Consider the following famous problem:
Two opposite corner cells of a chessboard are removed. Prove that it is impossible to cover remaining cells with dominoes $2\times1$.
The standard proof uses coloring: the removed cells are of the same color and any domino covers 1 black and 1 white cell.
However, there is another proof via geometric group theory: for each cell write $a, b, a^{-1}, b^{-1}$ on its left, upper, right, lower border correspondingly. Suppose that chessboard without two opposite corners can be covered by dominoes. That would mean that any two elements $a, b$ of any group satisfying $a^2 b a^{-2} b^{-1}=1$ and $ab^2a^{-1}b^{-2} = 1$ will also satisfy $a^7 b a b^7 a^{-7} b^{-1} a^{-1} b^{-7}=1$. The idea here is that we go clockwise along the border of some subset of cells and intepret the written word as a relation.
When two regions have some part of border in common, it cancels out to give a new relation. (See the picture: if $xy=1$ and $y^{-1}z=1$, then $xz=1$).
So, it remains to show that $a^7 b a b^7 a^{-7} b^{-1} a^{-1} b^{-7}=1$ does not follow from $a^2 b a^{-2} b^{-1}=1$ and $ab^2a^{-1}b^{-2} = 1$. Consider $S_3$ and let $a=(1 2), b= (13)$, then $a^2=1, b^2=1$, but $abab$ and $baba$ are different, since they are distinct 3-cycles.
These two methods (colorings and group theory) can be applied to any problem of the same sort (covering some cell figure with given figures).
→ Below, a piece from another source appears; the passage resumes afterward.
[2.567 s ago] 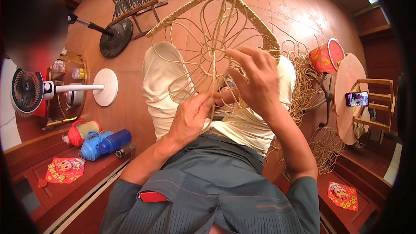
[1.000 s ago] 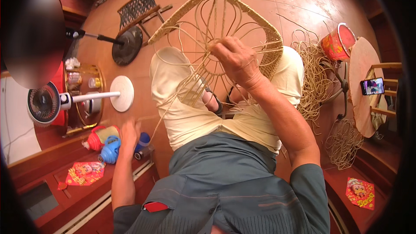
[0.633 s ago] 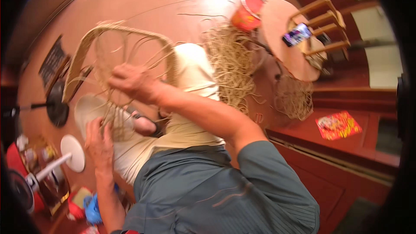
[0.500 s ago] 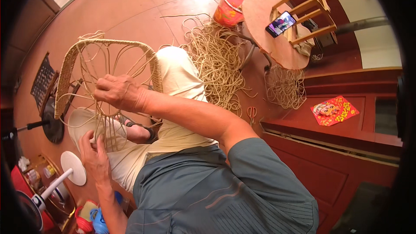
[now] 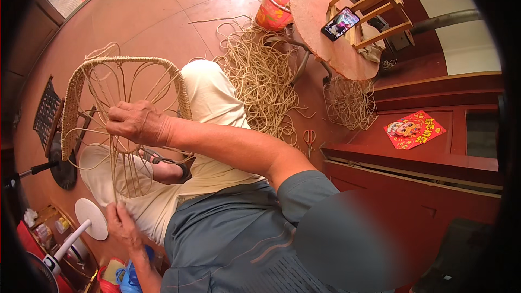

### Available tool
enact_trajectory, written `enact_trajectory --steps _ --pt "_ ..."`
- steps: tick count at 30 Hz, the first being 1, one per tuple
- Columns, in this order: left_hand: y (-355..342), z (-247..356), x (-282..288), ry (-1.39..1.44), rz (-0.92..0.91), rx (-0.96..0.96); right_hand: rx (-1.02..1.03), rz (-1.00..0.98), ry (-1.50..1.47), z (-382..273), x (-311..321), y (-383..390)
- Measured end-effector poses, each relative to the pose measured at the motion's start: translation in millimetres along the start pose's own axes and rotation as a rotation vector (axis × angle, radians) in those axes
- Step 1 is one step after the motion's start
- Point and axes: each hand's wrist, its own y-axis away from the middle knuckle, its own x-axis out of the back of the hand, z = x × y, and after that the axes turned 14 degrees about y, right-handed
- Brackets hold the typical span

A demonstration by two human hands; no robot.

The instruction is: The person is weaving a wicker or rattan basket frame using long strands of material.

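A half-woven basket-like frame [image 5: 69, 111], with a braided tan rim and open looping strands, rests around my knees. My right hand [image 5: 138, 123] is closed around the gathered strands at its near side. Several long cords [image 5: 113, 171] run from under that hand down to my left hand [image 5: 124, 227], over my light trousers. The left fingers are pressed together on the cord ends, slightly blurred.
Beyond my knee lies a big heap of tan cord [image 5: 263, 78], with a smaller tangle [image 5: 351, 106] and scissors [image 5: 309, 138] nearby. A round table [image 5: 312, 16] holds a phone [image 5: 341, 24] and a wooden frame [image 5: 374, 6]. Also near are a red bucket [image 5: 269, 15] and white stand [image 5: 91, 220].
My left hand has drawn down toward my body, away from the right hand, and the cords between them now stretch longer. The right hand keeps its hold. The view has shifted slightly.
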Motion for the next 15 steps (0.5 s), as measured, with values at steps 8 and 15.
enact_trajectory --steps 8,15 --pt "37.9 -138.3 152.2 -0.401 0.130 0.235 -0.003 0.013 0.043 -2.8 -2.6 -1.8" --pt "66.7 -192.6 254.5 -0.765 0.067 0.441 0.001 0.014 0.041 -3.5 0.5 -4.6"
The question is, are there examples of problems for which one of the methods is more powerful than the other, i.e. one method gives a solution while no solution using the other method is known?
For example, there is the following problem:
A table $a\times b$ can be covered by rectangles of the form $n\times 1$ and $1 \times n$ only when $n|a$ or $n|b$.
But this problem can be solved by either of the two methods.